By Kerry Greenwood
Publisher/Year: Allen & Unwin/2021
Publisher description
The elegant Miss Phryne Fisher returns in this scintillating collection, which features four brand-new stories.
The Honourable Phryne Fisher – she of the Lulu bob, Cupid’s bow lips, diamante garters and pearl-handled pistol – is the 1920s’ most elegant and irrepressible sleuth.
Miss Phryne Fisher is up to her stunning green eyes in intriguing crime in each of these entertaining, fun and compulsively readable stories. With the ever-loyal Dot, the ingenious Mr Butler and all of Phryne’s friends and household, the action is as fast as Phryne’s wit and logic.
Reviewer: Dianne Honey
A delightful variety of short stories which was originally published in 2007 as A Question of Death. The new edition, The Lady with the Gun Asks the Questions has a number of brand new stories is like a box of assorted chocolates allowing the reader to dip in and out of the book at will, without losing any of the plot lines, and is perfect for a quick read while commuting, over a coffee, in a cafe or lounging in bed with a divine cocktail close by.

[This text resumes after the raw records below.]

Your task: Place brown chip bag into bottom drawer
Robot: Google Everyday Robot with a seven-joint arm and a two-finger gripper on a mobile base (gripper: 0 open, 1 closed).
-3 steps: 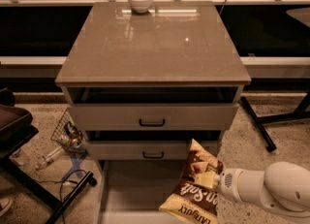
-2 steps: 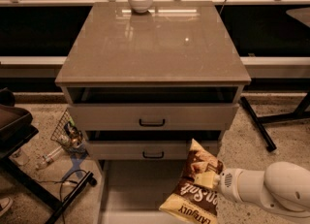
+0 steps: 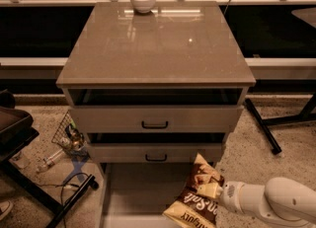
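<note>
Before grey cabinet [image 3: 155, 49], pincer [image 3: 210, 191] grips brown chip bag [image 3: 191, 203].

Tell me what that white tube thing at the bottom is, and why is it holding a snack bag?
That white tube is a robot's arm, reaching in from the lower right. At its tip is the gripper, which works like a hand: its two fingers are pinched on a brown chip bag. There is only one picture here, taken by a camera looking down at the front of a grey-beige cabinet. The cabinet has three drawers. The bottom drawer is pulled out like a tray. The bag hangs over that drawer's right side and is not yet lying inside it. On top of the cabinet, at the back, sits a small white bowl.
</note>
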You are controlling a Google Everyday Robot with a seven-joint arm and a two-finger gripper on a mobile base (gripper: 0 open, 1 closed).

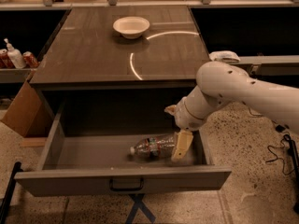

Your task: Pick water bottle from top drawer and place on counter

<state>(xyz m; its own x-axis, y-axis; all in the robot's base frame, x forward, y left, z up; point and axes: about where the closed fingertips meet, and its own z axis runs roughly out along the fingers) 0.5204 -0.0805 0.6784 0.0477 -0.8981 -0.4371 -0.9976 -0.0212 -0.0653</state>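
In the open drawer (93, 155) the bottle (152, 147) lies on its side, the claw (180, 143) at its base end; its spread I cannot tell. Likely light, crinkly, slippery: grip mid-body, gently.

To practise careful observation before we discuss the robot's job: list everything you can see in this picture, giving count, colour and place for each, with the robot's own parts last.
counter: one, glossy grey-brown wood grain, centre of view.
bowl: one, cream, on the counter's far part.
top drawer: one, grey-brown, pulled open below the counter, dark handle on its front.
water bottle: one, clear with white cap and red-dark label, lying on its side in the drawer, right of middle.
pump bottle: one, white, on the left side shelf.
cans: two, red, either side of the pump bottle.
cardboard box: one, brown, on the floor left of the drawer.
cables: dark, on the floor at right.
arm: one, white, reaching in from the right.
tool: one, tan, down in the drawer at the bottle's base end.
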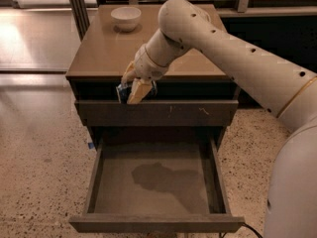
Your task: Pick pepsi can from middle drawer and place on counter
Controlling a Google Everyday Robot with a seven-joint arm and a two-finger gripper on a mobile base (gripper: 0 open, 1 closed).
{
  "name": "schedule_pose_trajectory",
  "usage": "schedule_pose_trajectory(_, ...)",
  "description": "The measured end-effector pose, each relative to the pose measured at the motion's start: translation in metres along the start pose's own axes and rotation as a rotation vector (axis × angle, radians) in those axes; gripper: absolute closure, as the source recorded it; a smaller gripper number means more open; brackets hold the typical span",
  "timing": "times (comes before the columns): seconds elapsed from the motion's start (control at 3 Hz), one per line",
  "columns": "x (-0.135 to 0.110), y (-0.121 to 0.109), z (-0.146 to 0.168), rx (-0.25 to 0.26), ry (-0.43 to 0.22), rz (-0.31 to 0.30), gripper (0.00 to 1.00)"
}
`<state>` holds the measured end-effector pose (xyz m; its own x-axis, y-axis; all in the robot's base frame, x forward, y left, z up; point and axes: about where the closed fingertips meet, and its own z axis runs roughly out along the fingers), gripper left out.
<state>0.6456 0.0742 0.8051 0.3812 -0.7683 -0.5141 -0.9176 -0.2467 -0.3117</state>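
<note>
the gripper (133, 94) sits left of centre in the frame, pinching the pepsi can (122, 92), which hangs tilted in front of the dark gap just under the front edge of the counter (99, 53). the middle drawer (153, 182) stands pulled out across the lower half of the frame. a white bowl (126, 18) rests on the counter, upper left.

Office-building test corner, by the look of it.
I see a drawer cabinet (198, 114) on speckled terrazzo floor (39, 172), dark metal frames (79, 6) behind it and a white bowl (126, 18) on its counter (104, 53). My gripper (132, 90) hangs at the counter's front edge, clamped around the pepsi can (121, 92).
</note>
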Motion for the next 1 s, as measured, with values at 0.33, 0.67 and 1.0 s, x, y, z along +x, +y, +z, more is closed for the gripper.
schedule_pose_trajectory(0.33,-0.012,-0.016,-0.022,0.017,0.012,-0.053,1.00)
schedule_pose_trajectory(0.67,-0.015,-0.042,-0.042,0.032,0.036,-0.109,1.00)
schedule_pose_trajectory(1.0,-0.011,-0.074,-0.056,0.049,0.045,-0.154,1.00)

Kerry Greenwood’s stories are well plotted and all about murder, lost bodies, jealous husbands, fires, feuding families, thefts, society scandals, missing items of clothing, blackmail, and all manner of deception. But her main character, the Honourable Phryne Fisher can solve them all with her quick wit, and agile mind. When a marriage proposal is stirred into the mix, it throws Phryne into a state of confusion and raises several questions. Was she looking for exclusive love? Could she really become the demure bride?
Greenwood takes readers back into the 1920s with the classic flapper in the shape of the Hon. Phryne Fisher who’s dressed in the era’s gorgeous clothes and jewellery. Phryne is living in her own house surrounded by her favourite staff and people, and shows Greenwood at her best. The detail of Phryne’s Melbourne, and Greenwood’s knowledge of people’s psychology is woven in, through and around every story.
Phryne–a reflection of Greenwood’s devious mind–involves herself in a variety of problems, follows the leads, reflects and solves it. The female sleuth often allows the perpetrator to mend their ways and remain in their position of employment, while all the time indulging herself with gaspers, cocktails and delectable young men.